++++ EXCERPTED RECORDS ++++

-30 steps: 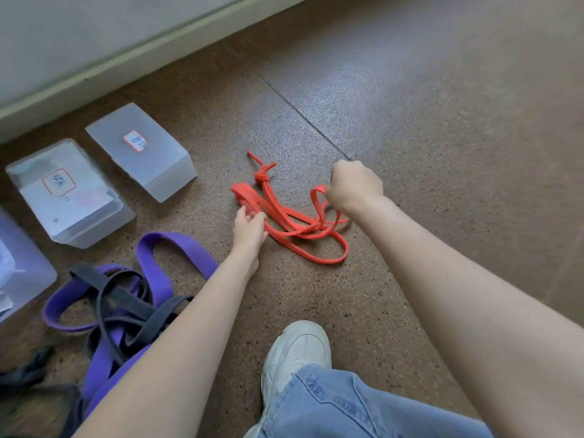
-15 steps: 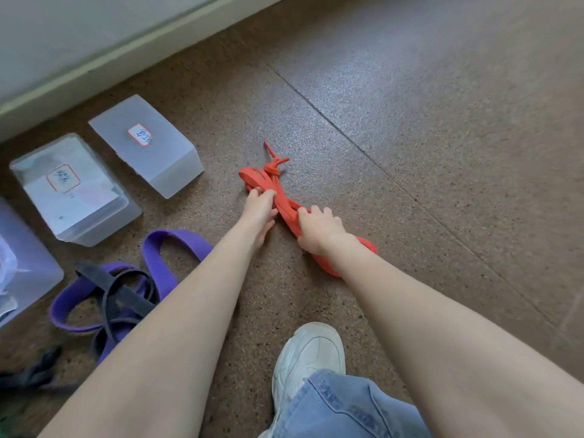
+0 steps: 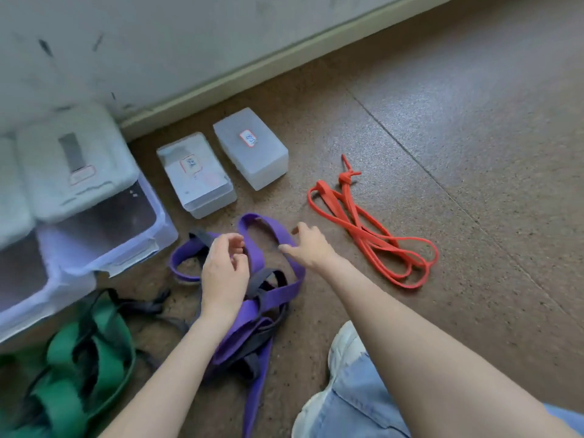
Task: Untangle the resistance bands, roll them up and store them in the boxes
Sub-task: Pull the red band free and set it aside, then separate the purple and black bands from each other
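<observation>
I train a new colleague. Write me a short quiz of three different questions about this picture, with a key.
1. True or false: the thin orange resistance band lies on the brown floor, and no hand touches it.
2. Which band do the left hand and the right hand reach toward?
A. the wide purple band tangled with a dark grey band
B. the wide green band
C. the orange one
3. Fill in: the two small frosted plastic boxes each carry a white ____ on top.

Key: 1 true; 2 A; 3 label
</observation>
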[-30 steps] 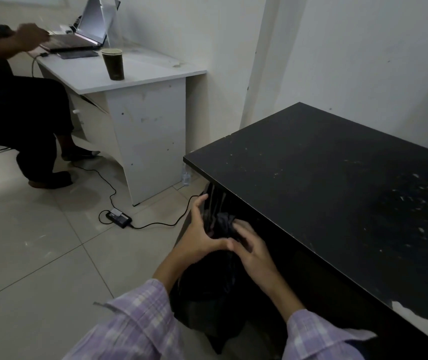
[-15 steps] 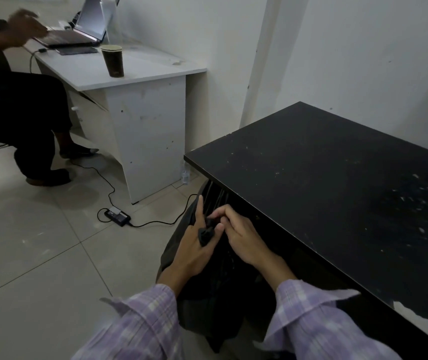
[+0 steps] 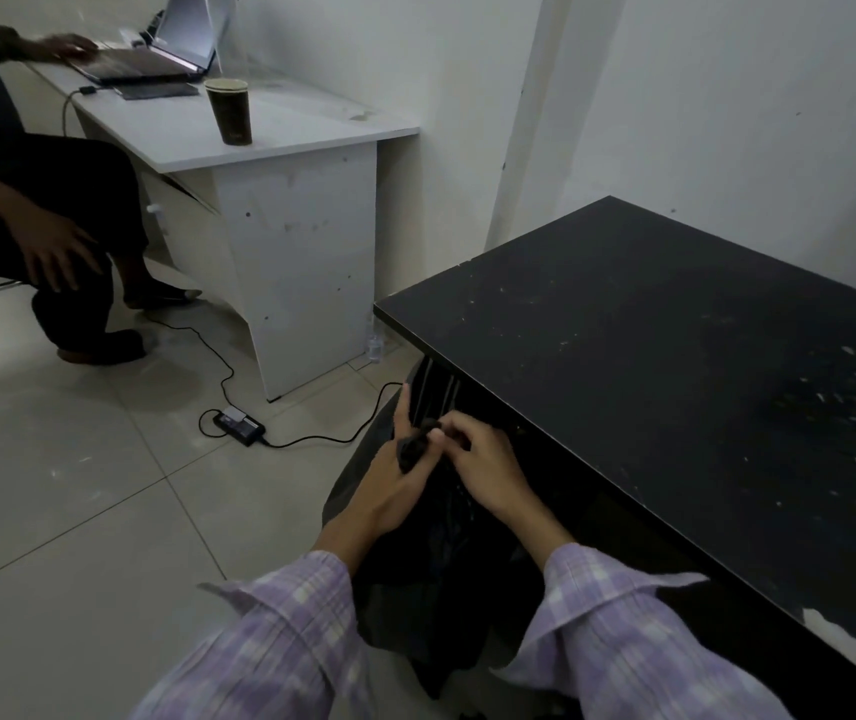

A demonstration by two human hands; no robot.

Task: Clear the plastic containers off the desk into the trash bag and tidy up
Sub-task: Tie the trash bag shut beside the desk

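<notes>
The black plastic trash bag [image 3: 446, 574] is hanging just below the near edge of the black speckled desk [image 3: 675, 356], and its gathered neck is pinched by the left hand [image 3: 395, 491] with the index finger sticking up, while a twisted tail of plastic is gripped in the curled fingers of the right hand [image 3: 483, 459]. It looks like the bag is being tied off, so the knot should be pulled snug close to the neck, with the slack kept twisted tight so nothing slips loose. No plastic containers can be seen on the desk top, only pale crumbs [image 3: 852, 407] that probably need wiping.
</notes>
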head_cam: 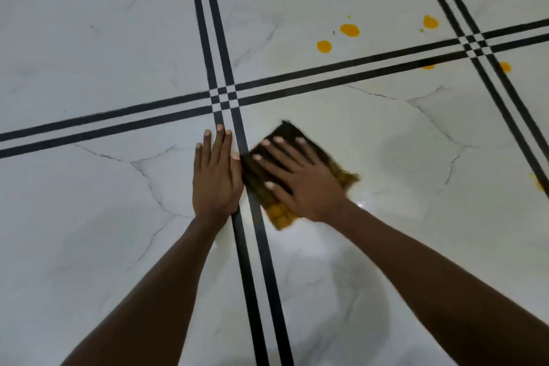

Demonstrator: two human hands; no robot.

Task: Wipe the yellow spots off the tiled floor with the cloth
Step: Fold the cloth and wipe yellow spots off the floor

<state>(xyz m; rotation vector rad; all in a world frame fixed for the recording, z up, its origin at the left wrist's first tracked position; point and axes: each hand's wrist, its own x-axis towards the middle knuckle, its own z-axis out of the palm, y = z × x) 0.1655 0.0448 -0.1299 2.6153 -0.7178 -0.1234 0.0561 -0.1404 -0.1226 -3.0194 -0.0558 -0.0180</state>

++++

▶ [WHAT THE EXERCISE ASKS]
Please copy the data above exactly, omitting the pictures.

▶ [SOLUTION FOR THIS EXERCISE]
-30 steps: 
-15 steps: 
+0 steps: 
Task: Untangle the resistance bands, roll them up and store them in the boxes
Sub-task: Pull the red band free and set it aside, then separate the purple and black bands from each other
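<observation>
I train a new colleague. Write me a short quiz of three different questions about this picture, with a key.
1. True or false: the thin orange resistance band lies on the brown floor, and no hand touches it.
2. Which band do the left hand and the right hand reach toward?
A. the wide purple band tangled with a dark grey band
B. the wide green band
C. the orange one
3. Fill in: the two small frosted plastic boxes each carry a white ____ on top.

Key: 1 true; 2 A; 3 label
</observation>
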[-30 steps] 
[-15 steps] 
[+0 steps] 

A demonstration by two human hands; no robot.

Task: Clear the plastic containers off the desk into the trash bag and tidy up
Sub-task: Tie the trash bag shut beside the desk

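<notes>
The black plastic trash bag [image 3: 446, 574] is hanging just below the near edge of the black speckled desk [image 3: 675, 356], and its gathered neck is pinched by the left hand [image 3: 395, 491] with the index finger sticking up, while a twisted tail of plastic is gripped in the curled fingers of the right hand [image 3: 483, 459]. It looks like the bag is being tied off, so the knot should be pulled snug close to the neck, with the slack kept twisted tight so nothing slips loose. No plastic containers can be seen on the desk top, only pale crumbs [image 3: 852, 407] that probably need wiping.
</notes>
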head_cam: 

Demonstrator: two human hands; no robot.

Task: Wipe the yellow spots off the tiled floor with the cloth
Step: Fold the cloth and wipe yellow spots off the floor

<state>(xyz m; rotation vector rad; all in a world frame fixed for the recording, z up, its origin at the left wrist's first tracked position; point and axes: each hand's wrist, its own x-axis towards the middle knuckle, its own z-axis out of the palm, y = z × x) 0.1655 0.0448 -0.1299 2.6153 -0.7178 -0.1234 0.0561 -0.1404 -0.1226 -3.0194 -0.0558 -0.0180</state>

No further work is required for this exercise.